Feng Hong, PhD feng.hong@utdallas.edu

Hong is a research associate in electrical engineering at UT Dallas. His research centers on cochlear implants. He is a member of the Acoustical Society of China. Hong’s research interests are in the areas of cochlear implantation, digital signal processing and embedded systems. He is working on hardware development of the ciPDA project.

Jaewook Lee, MS

Jaewook Lee is pursuing a PhD in electrical engineering from UT Dallas. He has been a teaching assistant since 2011 at UT Dallas. His research interests are in the areas of signal processing and speech processing. He is working on the voiced/unvoiced detection algorithm used for speech enhancement in noise and reverberation.

Nirmal Srinivasan, PhD Nirmal.Srinivasan@utdallas.edu

Srinivasan is a research associate in the Cochlear Implant Laboratory at UT Dallas. He earned a PhD in speech-language pathology and audiology from the University of Nebraska-Lincoln and has been at UT Dallas since 2012. He studies speech perception in cochlear implant users. He has published research articles in leading journals and conference proceedings in the field of acoustics.

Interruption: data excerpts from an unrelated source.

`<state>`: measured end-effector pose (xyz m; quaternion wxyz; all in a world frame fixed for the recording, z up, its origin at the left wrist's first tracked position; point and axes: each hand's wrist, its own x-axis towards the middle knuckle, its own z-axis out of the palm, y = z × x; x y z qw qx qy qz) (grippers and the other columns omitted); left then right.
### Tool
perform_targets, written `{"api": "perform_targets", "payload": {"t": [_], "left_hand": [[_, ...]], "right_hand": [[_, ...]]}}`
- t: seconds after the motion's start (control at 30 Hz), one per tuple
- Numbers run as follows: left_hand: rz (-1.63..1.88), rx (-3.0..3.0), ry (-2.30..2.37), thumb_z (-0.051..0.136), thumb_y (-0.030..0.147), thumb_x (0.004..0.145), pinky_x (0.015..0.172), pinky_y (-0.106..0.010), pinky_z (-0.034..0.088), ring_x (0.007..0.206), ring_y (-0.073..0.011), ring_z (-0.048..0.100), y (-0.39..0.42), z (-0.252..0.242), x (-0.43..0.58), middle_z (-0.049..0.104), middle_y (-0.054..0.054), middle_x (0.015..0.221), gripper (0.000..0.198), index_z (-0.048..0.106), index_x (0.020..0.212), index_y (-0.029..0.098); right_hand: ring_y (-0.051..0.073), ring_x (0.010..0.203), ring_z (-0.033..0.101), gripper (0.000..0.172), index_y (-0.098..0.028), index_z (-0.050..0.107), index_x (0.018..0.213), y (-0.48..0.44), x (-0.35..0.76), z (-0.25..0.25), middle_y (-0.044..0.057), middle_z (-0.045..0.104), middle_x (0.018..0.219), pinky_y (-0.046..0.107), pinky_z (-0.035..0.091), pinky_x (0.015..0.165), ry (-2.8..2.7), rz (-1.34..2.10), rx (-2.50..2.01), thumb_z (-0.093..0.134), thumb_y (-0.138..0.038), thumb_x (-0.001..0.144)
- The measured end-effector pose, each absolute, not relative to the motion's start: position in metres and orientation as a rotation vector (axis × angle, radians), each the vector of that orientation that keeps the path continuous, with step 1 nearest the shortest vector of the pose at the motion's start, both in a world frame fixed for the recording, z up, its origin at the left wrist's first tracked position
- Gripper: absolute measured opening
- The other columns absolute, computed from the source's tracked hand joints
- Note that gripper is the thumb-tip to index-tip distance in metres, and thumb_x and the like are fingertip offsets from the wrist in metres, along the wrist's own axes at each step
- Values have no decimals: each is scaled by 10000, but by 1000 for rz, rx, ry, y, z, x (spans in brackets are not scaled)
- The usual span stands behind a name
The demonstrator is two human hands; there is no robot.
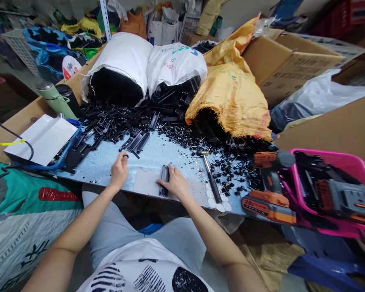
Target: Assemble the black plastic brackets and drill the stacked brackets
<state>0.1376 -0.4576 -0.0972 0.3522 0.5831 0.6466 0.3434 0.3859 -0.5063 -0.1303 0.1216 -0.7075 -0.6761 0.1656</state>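
My left hand [119,173] is raised a little over the front of the blue work surface [108,156], thumb and fingers pinched on a small black piece [125,156] whose kind is too small to make out. On a flat grey cardboard sheet [144,182] lies a black grooved plastic strip [164,178], pointing away from me. My right hand [178,183] grips this strip from the right, its thumb across it and its fingers along the far side. Beyond my left hand several long black plastic strips [140,140] lie side by side.
A hammer [212,180] lies right of the cardboard, among loose screws and small black parts [231,168]. Farther right stand a cordless drill [269,184] and a pink basket [298,190]. White sacks [121,56] and a yellow sack [234,97] spill black parts along the back. A green bottle [56,99] stands left.
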Motion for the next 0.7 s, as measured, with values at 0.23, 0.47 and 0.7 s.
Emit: {"api": "perform_targets", "payload": {"t": [0.23,0.47,0.7], "left_hand": [[736,1593,1120,382,343,923,607,-275,484,489,-101,518,-490,-114,204,618,-34,768,455,500,1305,125],[925,1825,1151,500,295,879,823,-328,490,896,-197,604,-496,-99,210,651,-89,959,350,615,1188,178],[1194,1907,1225,434,301,927,820,-336,492,895,-191,592,-514,-90,230,606,-102,942,355,591,1220,177]], "right_hand": [[192,705,617,587,-210,332,1427,-501,379,-126,87,622,927,351,523,645,-1315,1372,-1470,319,-511,924],[110,591,549,557,-244,449,1371,-510,395,-110,20,582,791,256,504,555,-1360,1448,-1218,492,-498,877],[93,599,525,519,-283,462,1362,-518,392,-107,54,566,998,258,511,586,-1589,1088,-1207,517,-457,876]]}}
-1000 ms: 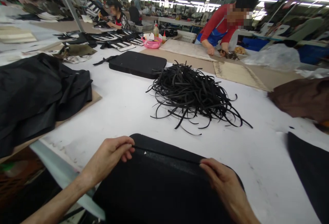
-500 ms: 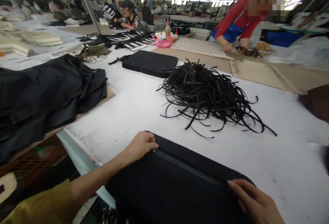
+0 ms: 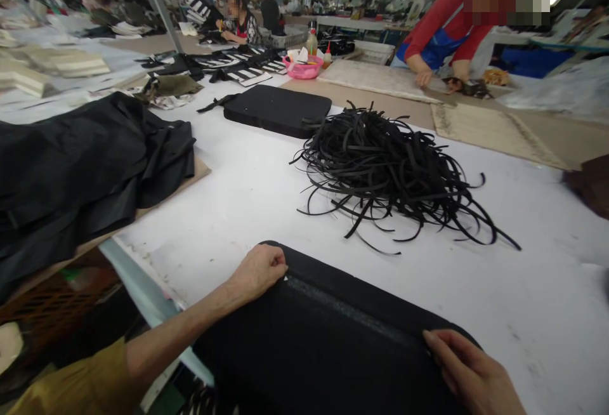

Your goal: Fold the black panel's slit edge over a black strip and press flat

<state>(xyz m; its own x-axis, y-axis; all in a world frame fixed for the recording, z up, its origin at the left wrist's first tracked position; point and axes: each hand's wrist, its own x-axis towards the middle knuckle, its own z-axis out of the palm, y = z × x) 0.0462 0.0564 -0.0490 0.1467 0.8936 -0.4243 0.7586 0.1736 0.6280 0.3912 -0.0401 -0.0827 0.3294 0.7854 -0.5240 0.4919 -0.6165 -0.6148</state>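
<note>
A large black padded panel (image 3: 328,358) with rounded corners lies in front of me at the table's near edge. A greyish, slightly shiny band (image 3: 342,301) runs across it, with a small white mark at the left end. My left hand (image 3: 261,269) is closed in a pinch at the panel's upper left, beside that mark. Toward the right end of the band, my right hand (image 3: 469,364) pinches with thumb and forefinger against the panel. Whatever lies between the fingertips is too dark to make out. Beyond the panel is a tangled heap of narrow black strips (image 3: 385,167).
A second black padded panel (image 3: 278,107) lies farther back. Black sheet material (image 3: 90,167) covers the left side. A pink basket (image 3: 303,69) with bottles stands at the back. Across the table a co-worker in red sleeves (image 3: 432,28) bends over pale boards (image 3: 495,129).
Both hands keep nearly the same places on the panel. The camera view has shifted slightly, and the co-worker appears a little farther right.
</note>
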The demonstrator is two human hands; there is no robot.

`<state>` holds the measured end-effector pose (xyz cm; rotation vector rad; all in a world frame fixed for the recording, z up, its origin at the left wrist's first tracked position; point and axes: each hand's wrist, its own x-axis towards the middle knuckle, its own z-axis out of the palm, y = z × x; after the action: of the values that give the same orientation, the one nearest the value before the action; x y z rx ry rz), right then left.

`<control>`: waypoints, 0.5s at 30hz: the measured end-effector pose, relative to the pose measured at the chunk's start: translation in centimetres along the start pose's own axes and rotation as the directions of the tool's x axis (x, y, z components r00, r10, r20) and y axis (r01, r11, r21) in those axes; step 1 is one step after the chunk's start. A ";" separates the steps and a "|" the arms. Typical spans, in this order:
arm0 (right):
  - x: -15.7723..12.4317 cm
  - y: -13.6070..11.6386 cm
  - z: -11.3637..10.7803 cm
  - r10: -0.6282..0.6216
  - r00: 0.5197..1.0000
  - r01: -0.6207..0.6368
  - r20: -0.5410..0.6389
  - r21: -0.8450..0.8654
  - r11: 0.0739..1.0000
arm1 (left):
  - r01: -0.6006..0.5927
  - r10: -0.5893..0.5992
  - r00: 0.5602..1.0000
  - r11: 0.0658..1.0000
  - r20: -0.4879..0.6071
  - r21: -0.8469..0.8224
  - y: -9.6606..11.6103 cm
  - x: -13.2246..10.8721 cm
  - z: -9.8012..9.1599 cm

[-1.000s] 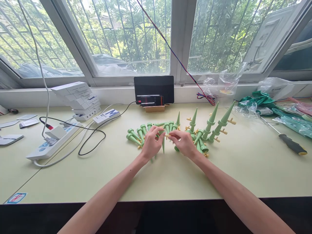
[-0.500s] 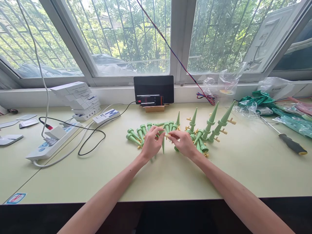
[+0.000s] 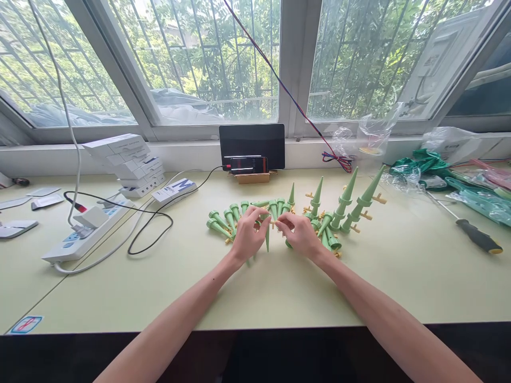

Dongmei Wang, MS dongmei.wang@utdallas.edu

Wang is pursuing a PhD in electrical engineering at UT Dallas. She has worked on single channel speech separation and the development of single channel speech enhancement algorithms to improve speech intelligibility. Her general research interests include speech enhancement, speech/music separation.

Hua Xing, PhD hxx093020@utdallas.edu

Xing is pursuing a doctoral degree in the speech processing laboratory at UT Dallas. Her research interests include speech processing and enhancement. She also has worked on projects with the U.S. Air Force during her time at the speech processing laboratory.

Chengzhu Yu, PhD chengzhu.yu@utdallas.edu

Yu has been a research assistant with the cochlear implant and speech processing lab at UT Dallas. He is pursuing a PhD in electrical engineering.